Sommaire des dossiers de griefs - G-204
G-204
Ce grief portait sur le versement rétroactif de la prime au bilinguisme. Par suite de la décision rendue par la Cour fédérale dans l'affaire Gingras, la GRC a décidé de verser la prime aux membres qui y avaient droit mais qui ne l'avaient pas reçue. En l'espèce, la GRC a informé un membre bilingue que le versement de la prime au bilinguisme lui avait été refusé pendant un certain temps. Au cours de cette période, le membre avait été affecté à un détachement situé dans une région unilingue pour laquelle aucun effectif bilingue du service (EBS) n'avait été identifié. La GRC avait refusé la prime au membre, estimant que le Conseil du Trésor n'en avait prévu le versement qu'aux membres qui étaient dans une unité comportant un EBS.

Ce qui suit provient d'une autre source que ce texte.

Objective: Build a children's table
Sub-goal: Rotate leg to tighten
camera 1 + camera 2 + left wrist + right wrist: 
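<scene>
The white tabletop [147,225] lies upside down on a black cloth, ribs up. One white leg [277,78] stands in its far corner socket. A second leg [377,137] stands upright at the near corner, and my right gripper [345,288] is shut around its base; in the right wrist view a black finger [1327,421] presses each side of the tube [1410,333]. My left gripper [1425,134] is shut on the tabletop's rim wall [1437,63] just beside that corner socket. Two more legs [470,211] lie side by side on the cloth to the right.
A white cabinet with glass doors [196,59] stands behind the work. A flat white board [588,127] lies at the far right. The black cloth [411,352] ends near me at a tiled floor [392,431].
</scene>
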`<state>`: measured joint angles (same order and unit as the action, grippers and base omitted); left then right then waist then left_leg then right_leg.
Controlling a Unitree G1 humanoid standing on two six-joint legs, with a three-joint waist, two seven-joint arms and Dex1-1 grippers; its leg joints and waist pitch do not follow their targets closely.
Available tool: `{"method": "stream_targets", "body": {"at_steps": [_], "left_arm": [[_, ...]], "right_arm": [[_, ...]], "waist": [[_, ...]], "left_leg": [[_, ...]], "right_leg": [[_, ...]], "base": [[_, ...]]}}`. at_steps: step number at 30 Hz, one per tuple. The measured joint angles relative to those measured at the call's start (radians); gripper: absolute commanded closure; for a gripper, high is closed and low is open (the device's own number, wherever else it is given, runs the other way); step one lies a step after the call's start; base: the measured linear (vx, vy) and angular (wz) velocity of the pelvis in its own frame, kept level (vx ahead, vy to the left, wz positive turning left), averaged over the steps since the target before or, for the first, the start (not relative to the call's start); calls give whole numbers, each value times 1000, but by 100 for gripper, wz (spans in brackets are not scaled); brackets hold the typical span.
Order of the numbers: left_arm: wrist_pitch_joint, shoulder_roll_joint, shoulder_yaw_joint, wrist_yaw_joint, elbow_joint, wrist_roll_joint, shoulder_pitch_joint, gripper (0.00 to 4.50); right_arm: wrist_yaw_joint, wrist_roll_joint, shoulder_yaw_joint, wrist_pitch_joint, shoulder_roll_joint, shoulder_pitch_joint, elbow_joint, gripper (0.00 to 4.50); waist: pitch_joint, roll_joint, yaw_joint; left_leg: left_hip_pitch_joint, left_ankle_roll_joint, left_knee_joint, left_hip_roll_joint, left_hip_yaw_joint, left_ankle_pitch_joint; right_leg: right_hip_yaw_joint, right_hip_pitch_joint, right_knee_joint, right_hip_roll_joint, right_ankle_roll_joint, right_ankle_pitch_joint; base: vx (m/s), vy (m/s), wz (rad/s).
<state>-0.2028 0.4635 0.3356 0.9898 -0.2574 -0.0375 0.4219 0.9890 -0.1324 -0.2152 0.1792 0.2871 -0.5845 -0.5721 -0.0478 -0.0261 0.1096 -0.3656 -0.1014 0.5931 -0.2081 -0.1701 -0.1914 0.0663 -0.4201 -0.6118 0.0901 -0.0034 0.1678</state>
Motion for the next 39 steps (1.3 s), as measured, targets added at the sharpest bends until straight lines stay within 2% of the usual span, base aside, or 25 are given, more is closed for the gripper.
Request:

Le membre a présenté un grief relativement à la décision de la GRC. Le membre a fait observer qu'il avait fourni des services en français au détachement et il a également noté qu'il avait été tenu, par suite d'une mesure administrative, de fournir des services en français dans un détachement voisin où un EBS avait été identifié, mais auquel aucun membre bilingue n'était affecté. En outre, le membre a souligné qu'il avait été identifié comme personne ressource bilingue dans les suppléments du Manuel d'administration divisionnaire.
Un comité consultatif sur les griefs (CCG) a recommandé que le grief soit accueilli, mais seulement pour la période pendant laquelle le membre avait fourni des services bilingues à un détachement voisin comportant un EBS. Le CCG a conclu que, en raison de cette mesure administrative, le membre faisait effectivement partie d'un détachement comportant un EBS au cours de cette période.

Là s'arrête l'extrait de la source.